I know I can subpoena the medical records. I also plan on arguing that exigent circumstances DID exist and that probable cause existed for arrest.
Are there any other arguments to be made and what other insight may you all have to offer?
[This message was edited by rmpalm11 on 03-02-11 at .]
Posts: 15 | Location: Fairfield, Texas, USA | Registered: July 22, 2009
Well, under 724.014, if he's unconscious then he's deemed to have not withdrawn his implied consent. But why wouldn't it just be a mandatory blood draw under 724.012(b)? Intox manslaughter implies there was a death, after all!
Posts: 1116 | Location: Waxahachie | Registered: December 09, 2004
For mandatory or consent, the subject must be under arrest. By being unconscious, he "consented" and the sample would be valid.
Mandatory only kicks in after a refusal and it never went that far.
Regardless, was he under arrest or wasn't he? If he was, I don't see a problem. If he wasn't I see several. The first line of the DIC states "you are under arrest..."
Just because they are taken to the hospital doesn't mean they aren't under arrest. Arrest means custody, not "in jail". We commonly arrest a subject, take them to a hospital, get a sample and release them to file at large after it is obtained.
The above is exactly right. If he was read the DIC24 he was under arrest. The officer only needed PC of DWI to arrest by reading the DIC 24. If he was arrested (by reading DIC24) and unconscious it is an implied consent draw. No exigent circumsances, no search warrant needed, the defense can sit down and shut up now.

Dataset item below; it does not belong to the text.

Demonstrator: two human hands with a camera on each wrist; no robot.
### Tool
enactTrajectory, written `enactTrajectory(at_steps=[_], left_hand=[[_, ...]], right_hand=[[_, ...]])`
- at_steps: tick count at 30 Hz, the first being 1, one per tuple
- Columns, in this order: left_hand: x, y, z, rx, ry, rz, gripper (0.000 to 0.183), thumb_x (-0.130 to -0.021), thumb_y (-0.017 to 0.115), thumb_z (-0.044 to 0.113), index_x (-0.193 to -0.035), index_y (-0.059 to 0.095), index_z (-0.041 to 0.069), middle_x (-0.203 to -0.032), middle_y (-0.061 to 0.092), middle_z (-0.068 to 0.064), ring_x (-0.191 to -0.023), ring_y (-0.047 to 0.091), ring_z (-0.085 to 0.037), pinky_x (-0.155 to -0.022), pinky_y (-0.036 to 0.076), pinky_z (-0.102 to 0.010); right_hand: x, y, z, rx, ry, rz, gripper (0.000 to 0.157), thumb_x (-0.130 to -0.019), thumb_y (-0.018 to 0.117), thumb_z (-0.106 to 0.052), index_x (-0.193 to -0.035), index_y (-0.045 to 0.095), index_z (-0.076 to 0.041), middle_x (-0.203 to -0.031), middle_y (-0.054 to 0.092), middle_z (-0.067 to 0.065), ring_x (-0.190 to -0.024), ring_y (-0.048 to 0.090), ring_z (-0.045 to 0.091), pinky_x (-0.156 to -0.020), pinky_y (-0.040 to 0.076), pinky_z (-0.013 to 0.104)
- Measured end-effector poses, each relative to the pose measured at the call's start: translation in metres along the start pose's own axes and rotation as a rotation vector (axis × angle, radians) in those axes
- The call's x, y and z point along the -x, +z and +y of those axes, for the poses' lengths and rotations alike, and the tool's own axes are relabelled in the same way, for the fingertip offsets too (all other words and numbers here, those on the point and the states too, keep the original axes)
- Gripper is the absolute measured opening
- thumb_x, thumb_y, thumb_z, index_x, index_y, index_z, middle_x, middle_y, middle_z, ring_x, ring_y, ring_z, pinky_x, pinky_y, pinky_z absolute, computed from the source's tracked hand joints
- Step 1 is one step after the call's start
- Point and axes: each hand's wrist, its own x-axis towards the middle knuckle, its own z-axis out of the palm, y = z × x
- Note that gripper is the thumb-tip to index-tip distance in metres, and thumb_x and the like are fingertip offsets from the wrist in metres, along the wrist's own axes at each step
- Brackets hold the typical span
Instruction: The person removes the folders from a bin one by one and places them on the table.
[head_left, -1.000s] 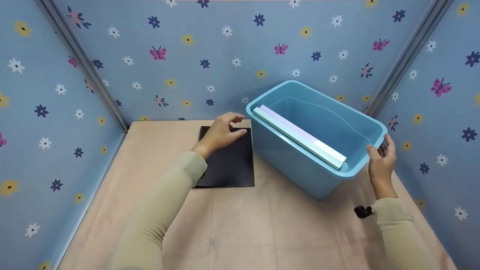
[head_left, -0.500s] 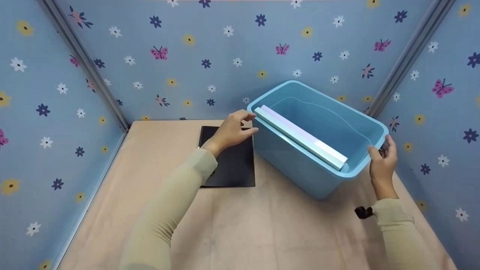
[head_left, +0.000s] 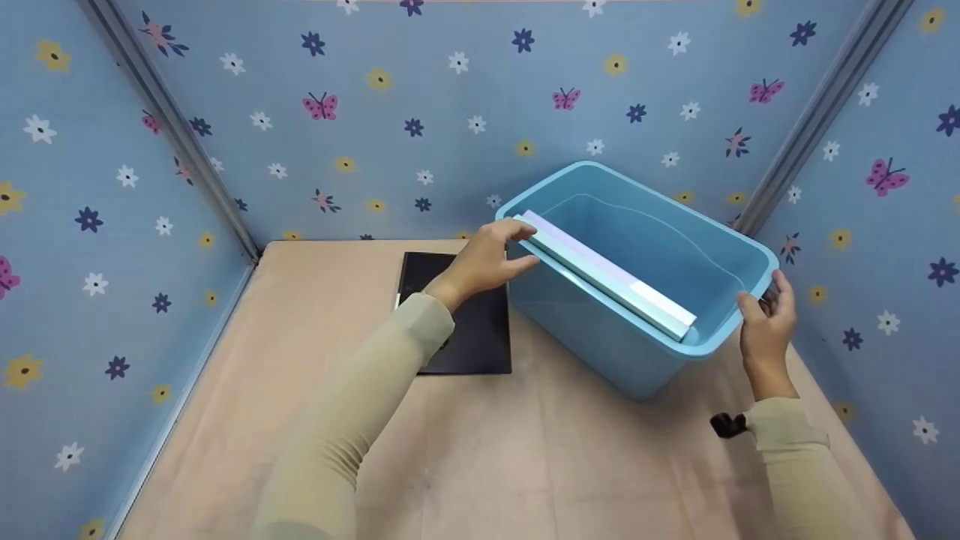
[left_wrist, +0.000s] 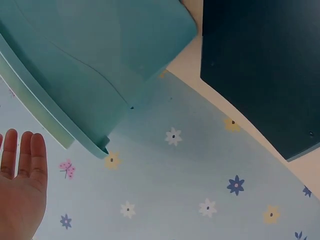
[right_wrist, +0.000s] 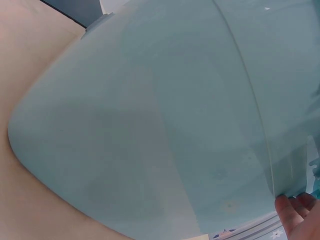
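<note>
A light-blue plastic tub stands turned at an angle on the right of the table. Inside it, along the near-left wall, leans a long, flat thing with a pale mint edge and a lilac-white face; its lower part is hidden. My right hand grips the tub's right rim, thumb inside. My left hand hovers at the tub's left corner, fingers loosely bent over the flat thing's end. The left wrist view shows the left fingers straight and apart from the rim.
A black flat panel lies on the beige-covered table under the left forearm, beside the tub. Blue flowered walls enclose the back and both sides. A small dark object sits at the right wrist.
My left hand has moved right, from over the black panel to the tub's left corner. The right hand keeps its grip, and the tub stays in place.
</note>
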Motion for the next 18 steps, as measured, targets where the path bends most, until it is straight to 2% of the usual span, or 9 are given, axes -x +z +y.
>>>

Posts: 293 | Location: Austin, TX, US | Registered: September 12, 2002
Your officers are contradicting themselves here. Either he was under arrest (as evidenced by the fact that they read the DIC) or he wasn't under arrest, in which case they should never have read the DIC.
If they had PC when they got the sample, then y'all need to have a meeting and get all of your ducks in a row so they can properly articulate their actions on the stand.
If they didn't have PC when they got the sample... I think you may be SOL?
CCP states: Art. 15.22. WHEN A PERSON IS ARRESTED. A person is arrested when he has been actually placed under restraint or taken into custody by an officer or person executing a warrant of arrest, or by an officer or person arresting without a warrant.
Placed into custody or restraint does not have to result in the jail! You can release them in the field, release them to a hospital, release them without charge and file later... plenty of options. The fact that the suspect went to a hospital has no real effect on the case.
I'm sure that aahorn is well meaning, but I have to say I don't agree with his legal expertise. I would recommend prosecutors calling or emailing Mr. Abbott, the guru, as opposed to listening to non-prosecutor legal advice from unknowns on the forum.
Posts: 2578 | Location: The Great State of Texas | Registered: December 26, 2001
I don't have an opinion on the blood draw issue, but let me point out that reliance on art. 15.22 for an arrest definition is extremely unhelpful. First, the definition is circular, as it tends to rely on the officer's subjective intent to arrest the suspect. Second, it's too old (1856) to be helpful -- "restraint" as a definition of arrest would eviscerate Terry stops (how could you possibly frisk a suspect who wasn't being "restrained"?). Third, well, the courts say so. See State v. Sheppard, 271 S.W.3d 281, 290-91 (Tex. Crim. App. 2008).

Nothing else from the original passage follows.